▶ **EXERCISE**
Before doing anything else, copy the entries below exactly.

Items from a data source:
────────────────────

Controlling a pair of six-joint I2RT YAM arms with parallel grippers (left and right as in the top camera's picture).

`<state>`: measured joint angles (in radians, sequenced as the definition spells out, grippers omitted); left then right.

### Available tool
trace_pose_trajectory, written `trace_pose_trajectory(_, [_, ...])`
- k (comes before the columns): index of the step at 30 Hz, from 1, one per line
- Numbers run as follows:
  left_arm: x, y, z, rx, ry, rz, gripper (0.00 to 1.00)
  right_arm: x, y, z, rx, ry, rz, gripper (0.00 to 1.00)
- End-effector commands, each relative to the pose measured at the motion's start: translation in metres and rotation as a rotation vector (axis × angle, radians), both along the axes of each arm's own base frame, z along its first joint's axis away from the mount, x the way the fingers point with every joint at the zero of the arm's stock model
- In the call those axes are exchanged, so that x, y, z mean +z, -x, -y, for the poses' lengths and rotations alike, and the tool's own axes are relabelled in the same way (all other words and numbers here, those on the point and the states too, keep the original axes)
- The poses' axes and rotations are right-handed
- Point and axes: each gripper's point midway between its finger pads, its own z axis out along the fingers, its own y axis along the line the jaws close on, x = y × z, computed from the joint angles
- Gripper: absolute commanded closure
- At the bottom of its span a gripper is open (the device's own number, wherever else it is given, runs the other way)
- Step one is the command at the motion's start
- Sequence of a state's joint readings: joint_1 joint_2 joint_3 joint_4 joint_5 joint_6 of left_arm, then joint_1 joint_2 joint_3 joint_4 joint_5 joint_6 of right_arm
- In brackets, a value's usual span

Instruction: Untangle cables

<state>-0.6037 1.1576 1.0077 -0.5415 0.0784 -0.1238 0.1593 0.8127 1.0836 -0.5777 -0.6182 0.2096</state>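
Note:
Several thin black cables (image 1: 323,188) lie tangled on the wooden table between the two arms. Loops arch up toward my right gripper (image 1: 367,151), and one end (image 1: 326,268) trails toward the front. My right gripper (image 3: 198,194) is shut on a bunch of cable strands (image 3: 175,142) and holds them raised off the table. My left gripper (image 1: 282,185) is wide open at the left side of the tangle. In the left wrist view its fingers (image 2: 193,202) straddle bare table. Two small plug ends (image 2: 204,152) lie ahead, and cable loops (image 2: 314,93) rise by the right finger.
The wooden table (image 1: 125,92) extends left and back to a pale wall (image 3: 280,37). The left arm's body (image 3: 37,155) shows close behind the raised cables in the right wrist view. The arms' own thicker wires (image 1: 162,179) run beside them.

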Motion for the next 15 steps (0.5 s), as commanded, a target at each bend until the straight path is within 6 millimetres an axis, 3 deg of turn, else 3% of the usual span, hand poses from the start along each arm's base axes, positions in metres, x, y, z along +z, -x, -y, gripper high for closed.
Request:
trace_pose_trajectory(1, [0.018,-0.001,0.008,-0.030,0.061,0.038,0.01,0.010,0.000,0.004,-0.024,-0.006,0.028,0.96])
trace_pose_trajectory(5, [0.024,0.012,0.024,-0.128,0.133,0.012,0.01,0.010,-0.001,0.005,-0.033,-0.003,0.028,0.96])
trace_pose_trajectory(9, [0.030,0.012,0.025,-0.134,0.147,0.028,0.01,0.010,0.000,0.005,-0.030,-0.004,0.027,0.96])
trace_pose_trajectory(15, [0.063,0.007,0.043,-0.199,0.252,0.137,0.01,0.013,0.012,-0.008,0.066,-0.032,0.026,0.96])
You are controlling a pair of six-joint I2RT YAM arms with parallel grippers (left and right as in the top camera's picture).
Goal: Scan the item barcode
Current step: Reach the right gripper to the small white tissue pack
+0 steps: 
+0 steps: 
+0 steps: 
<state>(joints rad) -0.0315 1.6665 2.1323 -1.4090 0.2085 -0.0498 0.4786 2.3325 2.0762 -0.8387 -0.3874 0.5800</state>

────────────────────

▶ **REPLY TO THE EXERCISE**
Controlling a pair of six-joint I2RT YAM arms with parallel grippers (left and right as in the top camera's picture).

`<state>`: measured joint angles (in radians, sequenced as the definition spells out, grippers omitted); left then right.

### Available tool
trace_pose_trajectory, written `trace_pose_trajectory(_, [_, ...])`
- k (comes before the columns): index of the step at 30 Hz, from 1, one per line
- Numbers run as follows:
  left_arm: x, y, z, rx, ry, rz, gripper (0.00 to 1.00)
  right_arm: x, y, z, rx, ry, rz, gripper (0.00 to 1.00)
- End-effector commands, each relative to the pose measured at the motion's start: translation in metres and rotation as a rotation vector (axis × angle, radians), both along the axes of each arm's own base frame, z along its first joint's axis away from the mount, x the way the fingers point with every joint at the zero of the arm's stock model
- In the call those axes are exchanged, so that x, y, z mean +z, -x, -y, for the poses' lengths and rotations alike, and the tool's own axes are relabelled in the same way (all other words and numbers here, those on the point and the states too, keep the original axes)
- The poses' axes and rotations are right-handed
- Point and axes: each gripper's point midway between its finger pads, its own z axis out along the fingers, its own y axis along the line the jaws close on, x = y × z, computed from the joint angles
- Gripper: absolute commanded closure
- At the bottom of its span a gripper is open (the device's own number, wherever else it is given, runs the other way)
- Step one is the command at the motion's start
- Sequence of a state's joint readings: joint_1 joint_2 joint_3 joint_4 joint_5 joint_6 of left_arm, then joint_1 joint_2 joint_3 joint_4 joint_5 joint_6 of right_arm
- In brackets, a value's usual span

Instruction: Untangle cables

<state>-0.6037 1.1576 1.0077 -0.5415 0.0784 -0.1238 0.1593 0.8127 1.0836 -0.5777 -0.6182 0.2096</state>
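Note:
Several thin black cables (image 1: 323,188) lie tangled on the wooden table between the two arms. Loops arch up toward my right gripper (image 1: 367,151), and one end (image 1: 326,268) trails toward the front. My right gripper (image 3: 198,194) is shut on a bunch of cable strands (image 3: 175,142) and holds them raised off the table. My left gripper (image 1: 282,185) is wide open at the left side of the tangle. In the left wrist view its fingers (image 2: 193,202) straddle bare table. Two small plug ends (image 2: 204,152) lie ahead, and cable loops (image 2: 314,93) rise by the right finger.
The wooden table (image 1: 125,92) extends left and back to a pale wall (image 3: 280,37). The left arm's body (image 3: 37,155) shows close behind the raised cables in the right wrist view. The arms' own thicker wires (image 1: 162,179) run beside them.
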
Motion for the next 15 steps (0.5 s), as commanded, a target at each bend until the straight path is within 6 millimetres an axis, 3 deg of turn, else 3% of the usual span, hand poses from the start along each arm's base axes, positions in metres, x, y, z along +z, -x, -y, gripper high for closed.
Request:
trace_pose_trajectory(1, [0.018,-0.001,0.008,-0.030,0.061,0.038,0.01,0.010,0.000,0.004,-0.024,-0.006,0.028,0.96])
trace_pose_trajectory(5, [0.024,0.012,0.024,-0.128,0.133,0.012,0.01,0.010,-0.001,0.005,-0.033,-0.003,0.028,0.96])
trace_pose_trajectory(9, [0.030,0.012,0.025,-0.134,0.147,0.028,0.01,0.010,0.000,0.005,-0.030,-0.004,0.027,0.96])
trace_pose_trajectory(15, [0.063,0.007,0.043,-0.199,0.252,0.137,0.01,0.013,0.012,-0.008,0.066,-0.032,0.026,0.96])
You are controlling a pair of six-joint I2RT YAM arms with parallel grippers (left and right as in the top camera's picture).
Goal: Scan the item barcode
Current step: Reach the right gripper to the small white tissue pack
+0 steps: 
+0 steps: 
+0 steps: 
<state>(joints rad) -0.0315 1.6665 2.1323 -1.4090 0.2085 -0.0498 0.4786 2.3325 2.0762 -0.8387 -0.3874 0.5800</state>

There is nothing else to the answer.